> **ASSIGNED TASK**
Within the listing below, give again exactly the lines between the one containing "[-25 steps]" and the one containing "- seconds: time", inclusive, pictures left aside.

> **MATERIAL SHOWN**
┄┄┄┄┄┄┄┄┄┄
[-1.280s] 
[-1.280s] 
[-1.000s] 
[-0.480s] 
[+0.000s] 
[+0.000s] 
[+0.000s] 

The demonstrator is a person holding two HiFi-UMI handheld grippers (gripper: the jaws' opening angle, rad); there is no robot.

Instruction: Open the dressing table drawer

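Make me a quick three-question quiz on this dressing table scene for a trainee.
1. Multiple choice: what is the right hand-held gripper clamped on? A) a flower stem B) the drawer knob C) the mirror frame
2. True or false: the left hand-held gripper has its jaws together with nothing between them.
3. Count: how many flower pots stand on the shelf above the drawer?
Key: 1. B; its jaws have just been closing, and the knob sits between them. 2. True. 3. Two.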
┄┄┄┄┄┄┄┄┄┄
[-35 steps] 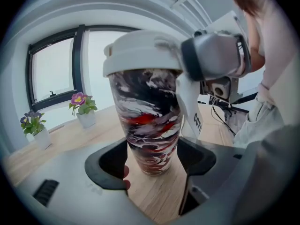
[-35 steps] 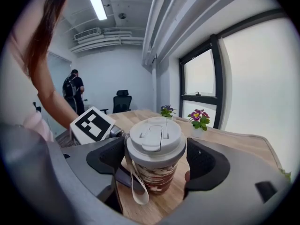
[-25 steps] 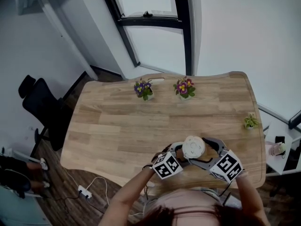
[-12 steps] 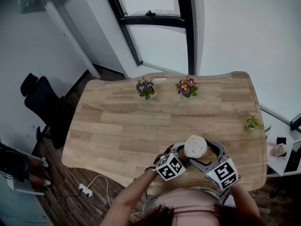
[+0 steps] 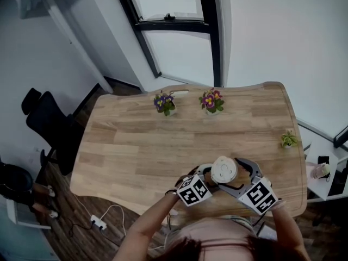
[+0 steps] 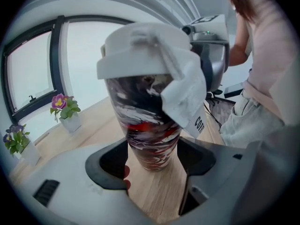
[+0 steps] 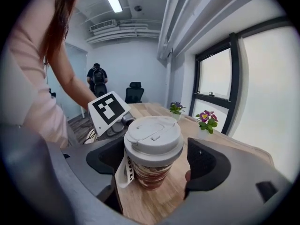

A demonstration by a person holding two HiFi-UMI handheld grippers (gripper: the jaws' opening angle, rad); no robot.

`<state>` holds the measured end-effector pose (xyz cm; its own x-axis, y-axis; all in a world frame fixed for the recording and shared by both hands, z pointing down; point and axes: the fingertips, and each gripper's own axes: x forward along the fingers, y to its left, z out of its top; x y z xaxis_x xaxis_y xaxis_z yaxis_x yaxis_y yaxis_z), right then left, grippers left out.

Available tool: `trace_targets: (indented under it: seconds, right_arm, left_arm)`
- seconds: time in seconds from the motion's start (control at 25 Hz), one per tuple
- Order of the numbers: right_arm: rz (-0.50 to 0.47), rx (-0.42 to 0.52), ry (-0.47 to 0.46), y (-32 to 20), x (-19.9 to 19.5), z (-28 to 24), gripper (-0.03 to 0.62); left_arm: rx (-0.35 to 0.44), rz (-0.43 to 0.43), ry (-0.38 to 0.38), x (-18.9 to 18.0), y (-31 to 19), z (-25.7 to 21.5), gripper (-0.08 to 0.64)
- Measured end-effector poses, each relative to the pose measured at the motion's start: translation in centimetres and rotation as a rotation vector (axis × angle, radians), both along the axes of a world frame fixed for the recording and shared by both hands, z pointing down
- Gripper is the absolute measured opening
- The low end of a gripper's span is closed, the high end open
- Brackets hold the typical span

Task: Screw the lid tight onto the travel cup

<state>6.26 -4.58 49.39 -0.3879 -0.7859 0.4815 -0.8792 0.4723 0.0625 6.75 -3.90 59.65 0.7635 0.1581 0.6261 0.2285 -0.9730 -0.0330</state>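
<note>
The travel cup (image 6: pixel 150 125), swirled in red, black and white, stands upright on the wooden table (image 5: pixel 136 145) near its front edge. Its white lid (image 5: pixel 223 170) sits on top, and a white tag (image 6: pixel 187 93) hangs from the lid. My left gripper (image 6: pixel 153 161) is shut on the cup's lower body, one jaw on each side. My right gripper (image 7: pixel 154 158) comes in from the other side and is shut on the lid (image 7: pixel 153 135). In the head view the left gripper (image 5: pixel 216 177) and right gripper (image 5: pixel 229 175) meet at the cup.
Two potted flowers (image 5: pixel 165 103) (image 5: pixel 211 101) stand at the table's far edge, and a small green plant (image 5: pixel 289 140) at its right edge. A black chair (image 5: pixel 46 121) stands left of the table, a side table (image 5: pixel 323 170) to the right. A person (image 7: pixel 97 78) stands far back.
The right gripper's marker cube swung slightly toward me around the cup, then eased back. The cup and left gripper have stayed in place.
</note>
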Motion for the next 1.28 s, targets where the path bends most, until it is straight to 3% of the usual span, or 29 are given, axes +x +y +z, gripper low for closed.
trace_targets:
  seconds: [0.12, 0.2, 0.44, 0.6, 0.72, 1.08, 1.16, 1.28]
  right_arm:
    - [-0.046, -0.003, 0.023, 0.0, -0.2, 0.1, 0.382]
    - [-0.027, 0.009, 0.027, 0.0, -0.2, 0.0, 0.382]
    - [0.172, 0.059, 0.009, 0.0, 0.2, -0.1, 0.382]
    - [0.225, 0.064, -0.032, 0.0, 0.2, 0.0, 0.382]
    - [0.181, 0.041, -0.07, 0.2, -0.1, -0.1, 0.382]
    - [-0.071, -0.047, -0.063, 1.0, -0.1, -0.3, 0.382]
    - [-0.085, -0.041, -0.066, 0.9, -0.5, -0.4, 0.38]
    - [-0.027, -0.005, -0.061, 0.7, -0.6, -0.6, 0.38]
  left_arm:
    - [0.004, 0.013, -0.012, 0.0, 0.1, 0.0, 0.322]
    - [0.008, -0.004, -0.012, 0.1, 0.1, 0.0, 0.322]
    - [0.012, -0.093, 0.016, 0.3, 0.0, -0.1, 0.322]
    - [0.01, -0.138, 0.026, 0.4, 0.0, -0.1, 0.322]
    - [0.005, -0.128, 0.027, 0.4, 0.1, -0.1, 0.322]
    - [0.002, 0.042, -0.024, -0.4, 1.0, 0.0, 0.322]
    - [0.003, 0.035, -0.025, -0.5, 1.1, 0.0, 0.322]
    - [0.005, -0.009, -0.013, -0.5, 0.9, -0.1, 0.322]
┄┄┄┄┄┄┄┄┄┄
> **RESPONSE TO THIS TASK**
[-25 steps] 
[-12 steps] 
[+0 steps] 
[+0 steps] 
[+0 steps] 

A demonstration by a person holding two HiFi-UMI handheld grippers (gripper: the jaws' opening angle, rad); no robot.

`<state>` holds the measured end-effector pose (xyz cm; its own x-axis, y-axis; all in a world frame fixed for the recording and shared by both hands, z pointing down; point and axes: the fingertips, and each gripper's own axes: x forward along the fingers, y to its left, z out of its top; x y z xaxis_x xaxis_y xaxis_z yaxis_x yaxis_y yaxis_z), right then left, grippers left out.

Available tool: `trace_targets: (indented under it: seconds, right_arm, left_arm)`
- seconds: time in seconds from the motion's start (control at 25 Hz), one per tuple

No further output is needed.